EXERCISE BRIEF => Note how many lines in the following material mention "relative", then give that number by itself.

DATA FOR THE TASK =>
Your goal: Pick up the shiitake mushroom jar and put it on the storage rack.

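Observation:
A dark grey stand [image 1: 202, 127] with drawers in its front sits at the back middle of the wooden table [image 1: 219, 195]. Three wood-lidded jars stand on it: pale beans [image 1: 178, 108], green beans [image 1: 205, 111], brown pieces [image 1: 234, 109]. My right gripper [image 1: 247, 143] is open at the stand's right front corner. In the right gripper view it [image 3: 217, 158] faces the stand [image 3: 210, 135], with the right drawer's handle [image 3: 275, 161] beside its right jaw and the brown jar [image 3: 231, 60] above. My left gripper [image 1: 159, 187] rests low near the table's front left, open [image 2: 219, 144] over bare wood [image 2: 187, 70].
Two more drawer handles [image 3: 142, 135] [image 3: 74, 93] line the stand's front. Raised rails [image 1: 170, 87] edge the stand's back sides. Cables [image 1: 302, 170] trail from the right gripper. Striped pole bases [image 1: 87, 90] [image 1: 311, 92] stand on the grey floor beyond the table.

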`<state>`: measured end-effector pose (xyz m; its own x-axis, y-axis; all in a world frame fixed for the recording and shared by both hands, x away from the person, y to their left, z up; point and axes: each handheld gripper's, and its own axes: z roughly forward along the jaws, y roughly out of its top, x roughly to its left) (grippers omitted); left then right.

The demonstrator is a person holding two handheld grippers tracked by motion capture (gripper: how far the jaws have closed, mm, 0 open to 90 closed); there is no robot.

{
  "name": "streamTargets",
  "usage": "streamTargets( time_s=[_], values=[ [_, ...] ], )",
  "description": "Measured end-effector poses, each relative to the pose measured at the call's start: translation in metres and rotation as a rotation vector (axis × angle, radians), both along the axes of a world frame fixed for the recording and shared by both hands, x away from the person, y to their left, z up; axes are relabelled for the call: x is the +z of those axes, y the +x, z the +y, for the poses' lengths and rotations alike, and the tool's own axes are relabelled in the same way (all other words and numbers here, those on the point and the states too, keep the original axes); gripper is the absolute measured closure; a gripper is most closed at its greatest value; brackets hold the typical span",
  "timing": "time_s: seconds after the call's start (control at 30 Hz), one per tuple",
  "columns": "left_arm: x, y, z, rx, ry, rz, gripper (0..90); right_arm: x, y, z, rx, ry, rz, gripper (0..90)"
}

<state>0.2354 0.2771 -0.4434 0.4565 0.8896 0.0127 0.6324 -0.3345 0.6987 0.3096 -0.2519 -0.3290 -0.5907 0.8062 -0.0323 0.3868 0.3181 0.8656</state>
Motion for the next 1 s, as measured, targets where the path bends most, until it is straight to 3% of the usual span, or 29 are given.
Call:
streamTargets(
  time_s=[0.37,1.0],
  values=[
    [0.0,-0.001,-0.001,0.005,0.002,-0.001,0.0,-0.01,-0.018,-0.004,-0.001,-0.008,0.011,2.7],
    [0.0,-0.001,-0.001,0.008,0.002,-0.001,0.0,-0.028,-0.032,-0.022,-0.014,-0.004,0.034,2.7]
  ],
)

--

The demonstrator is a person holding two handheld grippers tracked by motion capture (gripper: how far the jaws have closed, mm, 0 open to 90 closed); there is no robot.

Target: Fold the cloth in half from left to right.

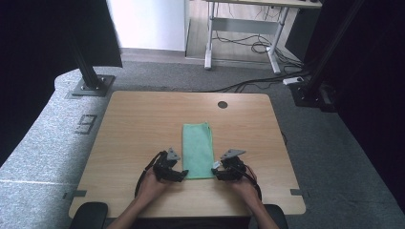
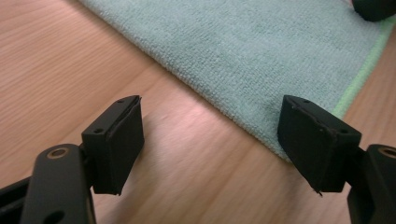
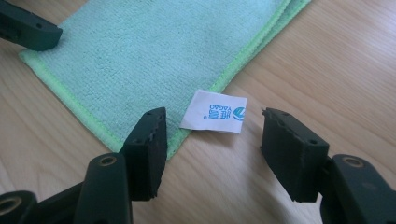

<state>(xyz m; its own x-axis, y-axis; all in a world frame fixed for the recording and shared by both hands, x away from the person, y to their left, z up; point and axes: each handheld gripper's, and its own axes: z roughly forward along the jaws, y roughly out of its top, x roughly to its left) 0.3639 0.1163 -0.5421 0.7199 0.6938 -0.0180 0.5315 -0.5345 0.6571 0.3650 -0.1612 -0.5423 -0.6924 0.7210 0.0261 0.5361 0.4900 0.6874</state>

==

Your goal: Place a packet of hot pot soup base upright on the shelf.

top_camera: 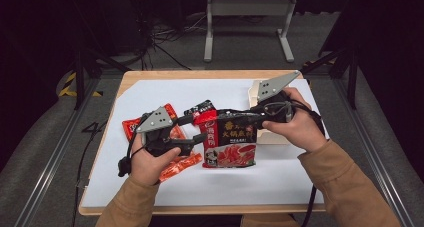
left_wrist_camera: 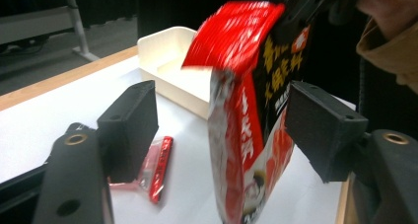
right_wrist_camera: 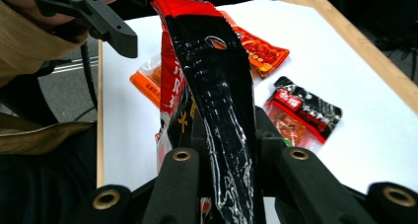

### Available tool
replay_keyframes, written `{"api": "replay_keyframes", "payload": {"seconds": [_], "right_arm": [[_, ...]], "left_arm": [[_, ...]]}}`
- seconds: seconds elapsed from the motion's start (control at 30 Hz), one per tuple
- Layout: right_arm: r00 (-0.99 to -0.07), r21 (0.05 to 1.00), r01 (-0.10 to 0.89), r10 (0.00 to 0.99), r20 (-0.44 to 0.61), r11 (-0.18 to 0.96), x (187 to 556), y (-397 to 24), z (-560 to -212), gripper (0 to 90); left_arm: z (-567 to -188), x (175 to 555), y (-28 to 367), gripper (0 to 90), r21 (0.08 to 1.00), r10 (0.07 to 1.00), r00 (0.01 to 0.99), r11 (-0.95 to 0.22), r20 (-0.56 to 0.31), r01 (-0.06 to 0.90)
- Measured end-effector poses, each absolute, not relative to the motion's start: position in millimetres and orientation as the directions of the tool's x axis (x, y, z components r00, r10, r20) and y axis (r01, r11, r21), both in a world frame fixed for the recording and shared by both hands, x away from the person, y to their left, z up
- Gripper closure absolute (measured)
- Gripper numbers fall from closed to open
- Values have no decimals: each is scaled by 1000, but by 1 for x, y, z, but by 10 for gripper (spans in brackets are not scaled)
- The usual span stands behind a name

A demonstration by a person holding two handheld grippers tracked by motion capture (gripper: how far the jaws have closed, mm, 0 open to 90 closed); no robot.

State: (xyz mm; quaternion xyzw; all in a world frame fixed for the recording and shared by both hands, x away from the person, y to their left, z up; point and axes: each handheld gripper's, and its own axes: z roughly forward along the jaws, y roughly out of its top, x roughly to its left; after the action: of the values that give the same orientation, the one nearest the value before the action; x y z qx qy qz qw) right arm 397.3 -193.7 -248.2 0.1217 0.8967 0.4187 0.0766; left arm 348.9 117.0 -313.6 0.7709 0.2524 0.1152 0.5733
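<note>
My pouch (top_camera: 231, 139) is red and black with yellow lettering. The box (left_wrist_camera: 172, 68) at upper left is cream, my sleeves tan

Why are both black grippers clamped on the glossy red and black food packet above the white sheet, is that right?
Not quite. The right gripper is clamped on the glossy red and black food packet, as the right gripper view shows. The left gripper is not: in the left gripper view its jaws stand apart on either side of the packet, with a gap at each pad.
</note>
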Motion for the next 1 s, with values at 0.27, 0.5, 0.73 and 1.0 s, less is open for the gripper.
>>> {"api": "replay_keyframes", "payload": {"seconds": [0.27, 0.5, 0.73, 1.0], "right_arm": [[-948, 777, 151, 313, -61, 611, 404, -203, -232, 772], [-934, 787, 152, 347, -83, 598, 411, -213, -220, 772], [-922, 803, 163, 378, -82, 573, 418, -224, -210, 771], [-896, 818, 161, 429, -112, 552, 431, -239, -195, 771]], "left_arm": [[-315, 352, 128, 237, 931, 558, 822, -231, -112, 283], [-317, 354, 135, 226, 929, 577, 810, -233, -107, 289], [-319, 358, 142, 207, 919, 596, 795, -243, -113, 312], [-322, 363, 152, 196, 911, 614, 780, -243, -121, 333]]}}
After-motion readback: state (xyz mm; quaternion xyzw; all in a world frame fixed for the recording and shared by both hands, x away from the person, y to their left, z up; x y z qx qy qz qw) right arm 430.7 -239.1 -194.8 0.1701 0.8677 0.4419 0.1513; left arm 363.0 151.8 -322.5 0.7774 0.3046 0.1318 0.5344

TASK RESPONSE => 2